28 agosto, 2006

Não consegui voar


"Maria acordou suando, o sol já estava alto e o edredon era pesado demais. Merecia um banho demorado depois de uma noite tão difícil. O chuveiro queimou de novo.
- Zé vai me matar.
Mas não importa mais, foi seu último banho naquele chuveiro que não agüentava muito tempo ligado.
Ela acorda seu amigo com um beijo. Ele teve a pior noite da sua vida e Maria se sente impotente em não conseguir tirar sua dor. Mas ao menos estava ali, como ele pediu.
(...) Ontem...

- Que diabo é essa coisa de ver o outro sofrer e sentir também a dor?
Maria não aprende. Sempre altruísta, sem perder essa mania. Como se tivesse esse controle. Talvez tenha prazer nisso, mas não tem ainda essa noção. Sofre de verdade.

- Ora, isso não é altruísmo, é burrice!
- ...
- Sei o que está sentindo, Zé.
- Você não tem como saber, nunca passou por isso.
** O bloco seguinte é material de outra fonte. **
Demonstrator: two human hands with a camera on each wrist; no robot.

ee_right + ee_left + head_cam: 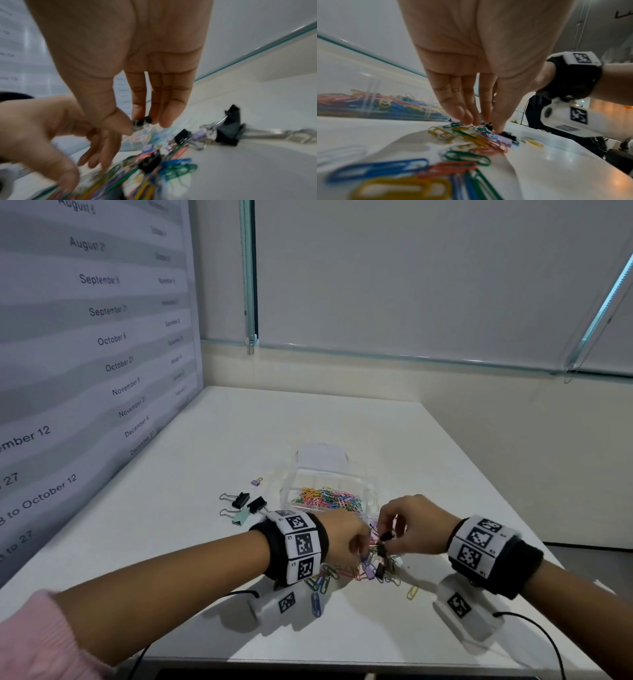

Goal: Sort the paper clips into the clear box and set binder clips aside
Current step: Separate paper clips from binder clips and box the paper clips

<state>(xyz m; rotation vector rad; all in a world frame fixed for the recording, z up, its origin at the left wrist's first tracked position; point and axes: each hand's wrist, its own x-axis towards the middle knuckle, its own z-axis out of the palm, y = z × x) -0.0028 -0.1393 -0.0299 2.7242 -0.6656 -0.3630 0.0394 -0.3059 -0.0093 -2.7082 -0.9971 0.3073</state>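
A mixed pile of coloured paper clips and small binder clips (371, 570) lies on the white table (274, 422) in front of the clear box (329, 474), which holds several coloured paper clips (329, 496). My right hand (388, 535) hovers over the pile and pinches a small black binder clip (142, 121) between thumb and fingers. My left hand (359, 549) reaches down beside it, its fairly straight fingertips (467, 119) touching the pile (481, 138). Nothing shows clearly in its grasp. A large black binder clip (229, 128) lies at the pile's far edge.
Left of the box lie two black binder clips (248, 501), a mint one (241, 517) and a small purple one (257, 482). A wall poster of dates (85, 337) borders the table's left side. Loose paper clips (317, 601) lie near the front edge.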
Vê se já teve esse problema de alguém não te querer? Todo mundo te quer.
- ...
- Tô afim de sacanear todo mundo.
- Não é justo. Pouca gente merece.
- Todo mundo merece. A vaca é uma filha da puta, eu sou filho da puta, você também é filha da puta.
- Tenho uma solução. Vamos pular da janela?
- Acho uma boa idéia. Vamos tentar cair em cima de algum carro lá embaixo para sacanearmos mais alguém? Não tem problema, o dono do carro também é um filho da puta.
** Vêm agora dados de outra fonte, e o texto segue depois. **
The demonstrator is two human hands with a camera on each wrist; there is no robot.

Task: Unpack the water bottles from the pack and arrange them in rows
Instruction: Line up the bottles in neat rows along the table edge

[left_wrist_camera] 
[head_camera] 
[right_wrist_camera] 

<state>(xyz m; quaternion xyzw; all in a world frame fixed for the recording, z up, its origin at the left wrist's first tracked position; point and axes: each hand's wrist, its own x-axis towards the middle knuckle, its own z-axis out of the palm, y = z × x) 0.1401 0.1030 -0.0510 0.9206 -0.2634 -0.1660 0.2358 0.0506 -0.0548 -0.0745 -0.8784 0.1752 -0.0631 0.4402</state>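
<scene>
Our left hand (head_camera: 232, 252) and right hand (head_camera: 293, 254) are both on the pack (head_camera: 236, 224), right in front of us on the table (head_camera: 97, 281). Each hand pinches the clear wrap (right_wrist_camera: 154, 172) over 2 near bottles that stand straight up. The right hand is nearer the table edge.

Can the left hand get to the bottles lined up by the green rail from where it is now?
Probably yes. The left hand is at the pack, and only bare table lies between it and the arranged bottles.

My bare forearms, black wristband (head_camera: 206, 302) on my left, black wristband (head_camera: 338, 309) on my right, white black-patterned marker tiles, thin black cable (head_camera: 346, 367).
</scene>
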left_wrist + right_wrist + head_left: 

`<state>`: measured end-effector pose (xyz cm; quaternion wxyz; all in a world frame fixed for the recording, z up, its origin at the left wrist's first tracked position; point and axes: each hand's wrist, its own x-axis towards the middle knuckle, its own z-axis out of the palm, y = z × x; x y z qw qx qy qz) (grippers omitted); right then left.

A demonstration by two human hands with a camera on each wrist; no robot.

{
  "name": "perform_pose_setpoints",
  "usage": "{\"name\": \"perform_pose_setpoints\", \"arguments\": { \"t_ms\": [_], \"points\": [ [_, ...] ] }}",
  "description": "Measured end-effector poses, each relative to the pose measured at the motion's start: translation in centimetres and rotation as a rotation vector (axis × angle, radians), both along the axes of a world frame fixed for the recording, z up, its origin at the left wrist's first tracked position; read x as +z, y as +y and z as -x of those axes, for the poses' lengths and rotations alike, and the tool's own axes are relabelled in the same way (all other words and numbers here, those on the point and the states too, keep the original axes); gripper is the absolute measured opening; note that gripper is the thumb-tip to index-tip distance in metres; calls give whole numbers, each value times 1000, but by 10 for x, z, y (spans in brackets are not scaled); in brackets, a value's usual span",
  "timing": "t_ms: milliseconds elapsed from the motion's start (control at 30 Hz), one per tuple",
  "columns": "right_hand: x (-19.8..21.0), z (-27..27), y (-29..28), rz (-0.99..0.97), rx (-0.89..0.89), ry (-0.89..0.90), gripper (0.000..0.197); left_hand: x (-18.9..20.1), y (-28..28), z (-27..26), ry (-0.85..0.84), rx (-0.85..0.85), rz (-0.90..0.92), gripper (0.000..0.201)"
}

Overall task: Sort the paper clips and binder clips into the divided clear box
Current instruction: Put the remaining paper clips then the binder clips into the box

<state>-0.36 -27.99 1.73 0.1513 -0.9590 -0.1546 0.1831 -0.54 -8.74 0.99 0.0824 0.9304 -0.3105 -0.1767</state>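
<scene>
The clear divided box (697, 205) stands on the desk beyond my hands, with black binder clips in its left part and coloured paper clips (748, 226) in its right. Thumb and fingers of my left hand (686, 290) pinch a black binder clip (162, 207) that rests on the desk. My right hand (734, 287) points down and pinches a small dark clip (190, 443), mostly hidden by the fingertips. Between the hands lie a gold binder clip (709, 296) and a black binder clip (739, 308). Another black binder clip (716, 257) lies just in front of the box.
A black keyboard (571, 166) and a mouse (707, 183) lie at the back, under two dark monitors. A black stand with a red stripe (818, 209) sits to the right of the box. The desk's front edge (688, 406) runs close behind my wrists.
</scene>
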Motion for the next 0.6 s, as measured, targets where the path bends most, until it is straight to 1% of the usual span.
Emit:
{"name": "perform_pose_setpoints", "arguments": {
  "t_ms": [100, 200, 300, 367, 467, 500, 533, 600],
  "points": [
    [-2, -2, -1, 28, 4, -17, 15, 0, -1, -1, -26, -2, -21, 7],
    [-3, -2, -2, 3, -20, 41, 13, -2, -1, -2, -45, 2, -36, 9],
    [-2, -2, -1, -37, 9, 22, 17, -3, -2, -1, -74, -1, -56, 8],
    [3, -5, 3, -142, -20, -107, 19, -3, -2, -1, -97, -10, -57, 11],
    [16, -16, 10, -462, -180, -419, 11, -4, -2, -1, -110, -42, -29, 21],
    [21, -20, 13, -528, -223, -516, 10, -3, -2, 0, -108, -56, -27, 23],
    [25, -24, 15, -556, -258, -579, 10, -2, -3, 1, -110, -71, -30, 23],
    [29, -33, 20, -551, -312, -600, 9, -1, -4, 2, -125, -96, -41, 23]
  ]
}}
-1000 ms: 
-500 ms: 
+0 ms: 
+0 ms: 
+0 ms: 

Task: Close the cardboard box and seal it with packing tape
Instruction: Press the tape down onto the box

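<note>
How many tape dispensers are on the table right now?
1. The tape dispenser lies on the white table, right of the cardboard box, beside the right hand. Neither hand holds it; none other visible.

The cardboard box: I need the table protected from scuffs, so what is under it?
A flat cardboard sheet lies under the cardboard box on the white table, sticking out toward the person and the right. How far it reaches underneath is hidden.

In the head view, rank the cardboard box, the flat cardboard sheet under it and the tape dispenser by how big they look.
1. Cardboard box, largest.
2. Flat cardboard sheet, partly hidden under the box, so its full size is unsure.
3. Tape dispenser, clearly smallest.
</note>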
Um breve silêncio. Não havia mais as velhas músicas ao fundo. Todas elas o remetiam a dolorosas lembranças que não mereciam ser lembradas. Mas outros sons tomaram conta da noite quente, seca e sem lua: sirenes, gritos, choros...

Olhando pela janela:
- Será que a gente voa, Maria?
- Daqui a pouco vou conseguir voar. É só fechar meus olhos.
- Não dormindo, sua doida. E se, em vez de cair, voássemos de verdade?
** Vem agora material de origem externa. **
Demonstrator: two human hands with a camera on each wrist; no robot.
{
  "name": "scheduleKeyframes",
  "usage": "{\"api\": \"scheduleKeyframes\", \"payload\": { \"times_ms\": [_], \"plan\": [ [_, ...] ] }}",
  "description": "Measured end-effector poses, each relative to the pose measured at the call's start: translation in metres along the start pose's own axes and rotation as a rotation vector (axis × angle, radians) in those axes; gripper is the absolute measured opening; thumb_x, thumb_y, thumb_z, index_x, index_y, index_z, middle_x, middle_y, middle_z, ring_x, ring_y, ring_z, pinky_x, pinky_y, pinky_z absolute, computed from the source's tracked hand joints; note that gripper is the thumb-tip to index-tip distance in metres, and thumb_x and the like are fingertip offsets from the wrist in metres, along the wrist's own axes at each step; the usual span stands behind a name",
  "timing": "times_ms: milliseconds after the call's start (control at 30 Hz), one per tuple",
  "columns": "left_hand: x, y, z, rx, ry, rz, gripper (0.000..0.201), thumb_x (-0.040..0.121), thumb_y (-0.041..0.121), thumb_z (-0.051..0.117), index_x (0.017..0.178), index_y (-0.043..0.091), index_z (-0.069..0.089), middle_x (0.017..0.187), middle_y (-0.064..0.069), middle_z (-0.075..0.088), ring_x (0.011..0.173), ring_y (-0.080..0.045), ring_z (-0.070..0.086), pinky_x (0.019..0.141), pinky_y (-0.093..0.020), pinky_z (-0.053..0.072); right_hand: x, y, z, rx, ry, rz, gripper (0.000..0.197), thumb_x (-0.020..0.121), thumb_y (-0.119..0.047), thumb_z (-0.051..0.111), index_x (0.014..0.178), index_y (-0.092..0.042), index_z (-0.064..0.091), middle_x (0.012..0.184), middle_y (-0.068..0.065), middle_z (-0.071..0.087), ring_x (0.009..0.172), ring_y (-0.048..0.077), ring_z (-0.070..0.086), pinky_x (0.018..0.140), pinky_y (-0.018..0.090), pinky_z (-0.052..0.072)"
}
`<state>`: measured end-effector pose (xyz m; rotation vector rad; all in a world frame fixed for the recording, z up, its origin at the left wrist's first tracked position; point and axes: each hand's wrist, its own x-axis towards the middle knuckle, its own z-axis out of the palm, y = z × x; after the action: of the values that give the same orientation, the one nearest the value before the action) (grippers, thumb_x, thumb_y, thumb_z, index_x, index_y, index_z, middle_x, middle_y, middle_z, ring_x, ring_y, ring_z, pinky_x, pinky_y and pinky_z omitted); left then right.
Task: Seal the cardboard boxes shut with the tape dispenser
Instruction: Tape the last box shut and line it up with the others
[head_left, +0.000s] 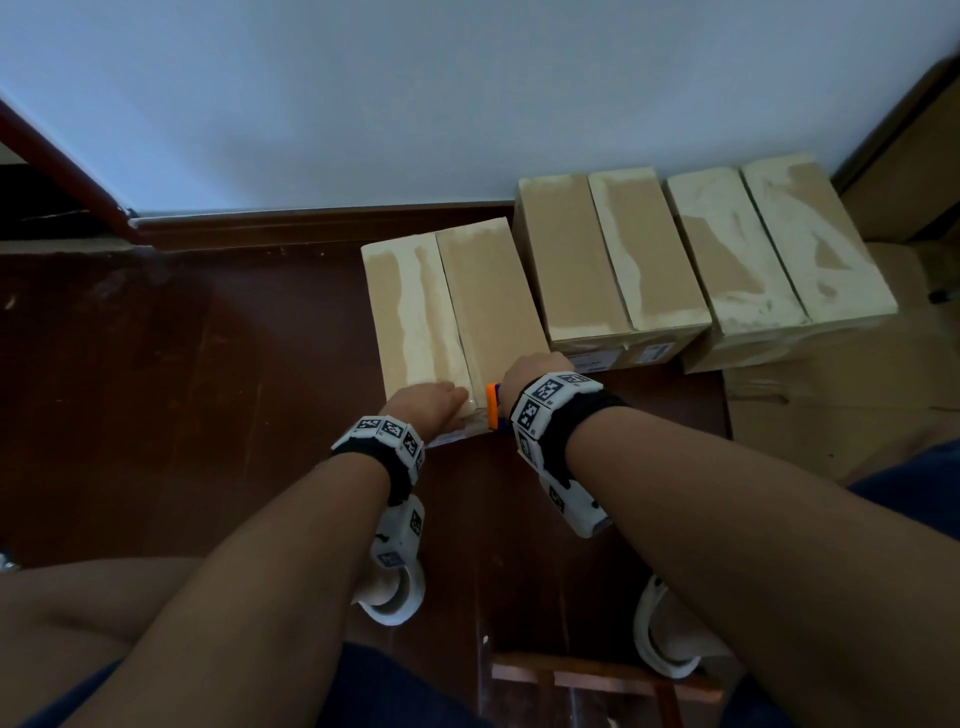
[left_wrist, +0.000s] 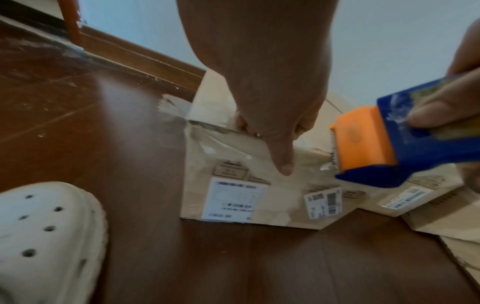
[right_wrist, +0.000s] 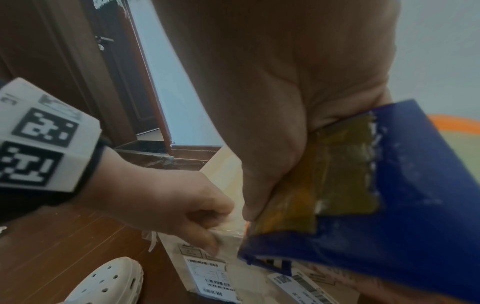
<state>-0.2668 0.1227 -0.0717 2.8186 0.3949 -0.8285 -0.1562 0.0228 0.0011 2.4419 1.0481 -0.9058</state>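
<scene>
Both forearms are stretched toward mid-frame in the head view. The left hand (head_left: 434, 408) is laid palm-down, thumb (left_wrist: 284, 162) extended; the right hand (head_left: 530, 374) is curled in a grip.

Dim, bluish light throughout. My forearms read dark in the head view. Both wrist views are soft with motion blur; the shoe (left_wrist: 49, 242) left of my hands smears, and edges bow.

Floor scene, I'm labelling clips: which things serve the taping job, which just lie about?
Job: tape dispenser gripped by right hand; nearest box under left hand; two further boxes.
Lying about: white clogs, flattened cardboard.
</scene>
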Motion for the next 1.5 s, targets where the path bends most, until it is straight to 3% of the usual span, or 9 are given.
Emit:
{"api": "scheduleKeyframes", "payload": {
  "times_ms": [167,233,333,567,767,1133,1267,1400,1500],
  "plan": [
    [-0.025,-0.032,0.008,0.03,-0.038,-0.037,0.028,0.097,0.041,0.046,0.107,0.015,0.047,0.107,-0.007,0.057,0.099,-0.026,0.057,0.078,-0.04,0.05,-0.004,0.006,0.015,0.13,0.128,-0.02,0.033,0.089,-0.037,0.055,0.11,-0.014,0.065,0.109,0.003,0.063,0.101,0.023,0.061,0.066,0.027,0.034],
    [-0.035,-0.04,0.01,0.013,-0.039,-0.079,0.025,0.097,0.04,0.047,0.102,0.016,0.046,0.106,-0.005,0.058,0.097,-0.025,0.058,0.077,-0.039,0.049,-0.005,0.001,0.012,0.117,0.085,0.026,0.025,0.091,-0.033,0.055,0.092,-0.01,0.065,0.088,0.0,0.059,0.078,0.02,0.057,0.061,0.024,0.038],
    [-0.052,-0.054,0.017,-0.073,-0.034,-0.16,0.02,0.095,0.038,0.051,0.096,0.019,0.044,0.106,-0.006,0.059,0.097,-0.027,0.059,0.078,-0.039,0.048,-0.002,-0.009,0.005,0.04,0.024,0.108,0.033,0.093,-0.024,0.055,0.063,-0.01,0.05,0.063,0.002,0.05,0.055,0.019,0.046,0.075,0.028,0.049],
    [-0.09,-0.101,0.038,-0.494,0.123,-0.568,0.015,0.088,0.017,0.064,0.103,0.016,0.06,0.106,-0.004,0.063,0.098,-0.023,0.059,0.083,-0.033,0.049,-0.004,-0.012,0.005,-0.12,0.003,0.091,0.034,0.092,-0.023,0.053,0.06,-0.012,0.049,0.062,0.002,0.05,0.063,0.021,0.054,0.072,0.03,0.05],
    [-0.077,-0.074,0.042,-1.181,0.091,-0.483,0.018,0.082,0.004,0.071,0.095,0.015,0.066,0.095,-0.002,0.066,0.096,-0.02,0.061,0.083,-0.031,0.052,-0.003,-0.009,0.007,-0.144,-0.004,0.048,0.037,0.094,-0.026,0.052,0.06,-0.014,0.049,0.06,0.001,0.05,0.052,0.018,0.046,0.064,0.028,0.045],
    [-0.072,-0.064,0.058,-1.161,0.232,-0.553,0.008,0.085,0.022,0.072,0.087,0.015,0.073,0.09,0.001,0.069,0.091,-0.015,0.061,0.081,-0.027,0.045,-0.009,-0.007,0.009,-0.147,0.051,-0.011,0.037,0.094,-0.024,0.051,0.059,-0.013,0.048,0.06,-0.001,0.049,0.052,0.017,0.047,0.059,0.026,0.042],
    [-0.068,-0.062,0.059,-1.09,0.276,-0.577,0.007,0.086,0.021,0.069,0.085,0.016,0.073,0.093,-0.002,0.071,0.093,-0.019,0.064,0.083,-0.028,0.049,-0.011,0.0,0.013,-0.002,0.081,-0.036,0.019,0.089,-0.035,0.057,0.084,-0.017,0.056,0.084,0.0,0.053,0.075,0.02,0.053,0.051,0.023,0.03],
    [-0.064,-0.055,0.054,-0.96,0.311,-0.613,0.015,0.089,0.024,0.065,0.096,0.013,0.073,0.1,-0.003,0.07,0.094,-0.018,0.062,0.079,-0.025,0.045,-0.005,-0.003,0.007,-0.071,0.025,0.027,0.037,0.093,-0.035,0.054,0.065,-0.011,0.052,0.061,-0.001,0.05,0.052,0.016,0.046,0.053,0.027,0.039],
    [-0.06,-0.053,0.052,-0.946,0.33,-0.65,0.016,0.09,0.023,0.063,0.097,0.014,0.073,0.103,-0.005,0.07,0.098,-0.021,0.063,0.086,-0.027,0.047,-0.01,-0.005,0.005,-0.15,0.055,0.013,0.042,0.094,-0.034,0.052,0.058,-0.013,0.047,0.057,-0.001,0.048,0.048,0.015,0.045,0.043,0.024,0.032]
  ]
}}
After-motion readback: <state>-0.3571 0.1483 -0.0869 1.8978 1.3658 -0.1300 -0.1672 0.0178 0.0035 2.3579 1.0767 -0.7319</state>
Foi tudo que ela conseguia se lembrar.
(...)
-Bom dia ma petite!
- Zé, essa noite não consegui voar. Mas eu vi que você conseguiu. Vi você voando bem alto. Você sorriu, um sorriso tão lindo que me fez sorrir também. Disse que sua dor havia passado e estava feliz."


pour petite



"...Eu só voltei pra te contar
Viajei...Fui pra Serra do Luar
Eu mergulhei...Ah!!! Eu quis voar
Agora eu sei, vim pra terra pra ficar.

Viver é afinar o instrumento
De dentro pra fora
De fora pra dentro..."

2 comentários:

Anônimo disse...

leia o conto"apenas uma maça" de Caio FErnando Abreu. cairá bem para esse momento dubio.... hahah

Anônimo disse...

é.... é muito bom amar de novo.. tomei um folego renovado e to me dedicando com afinco...
e vc? continua na empreita clarenistica?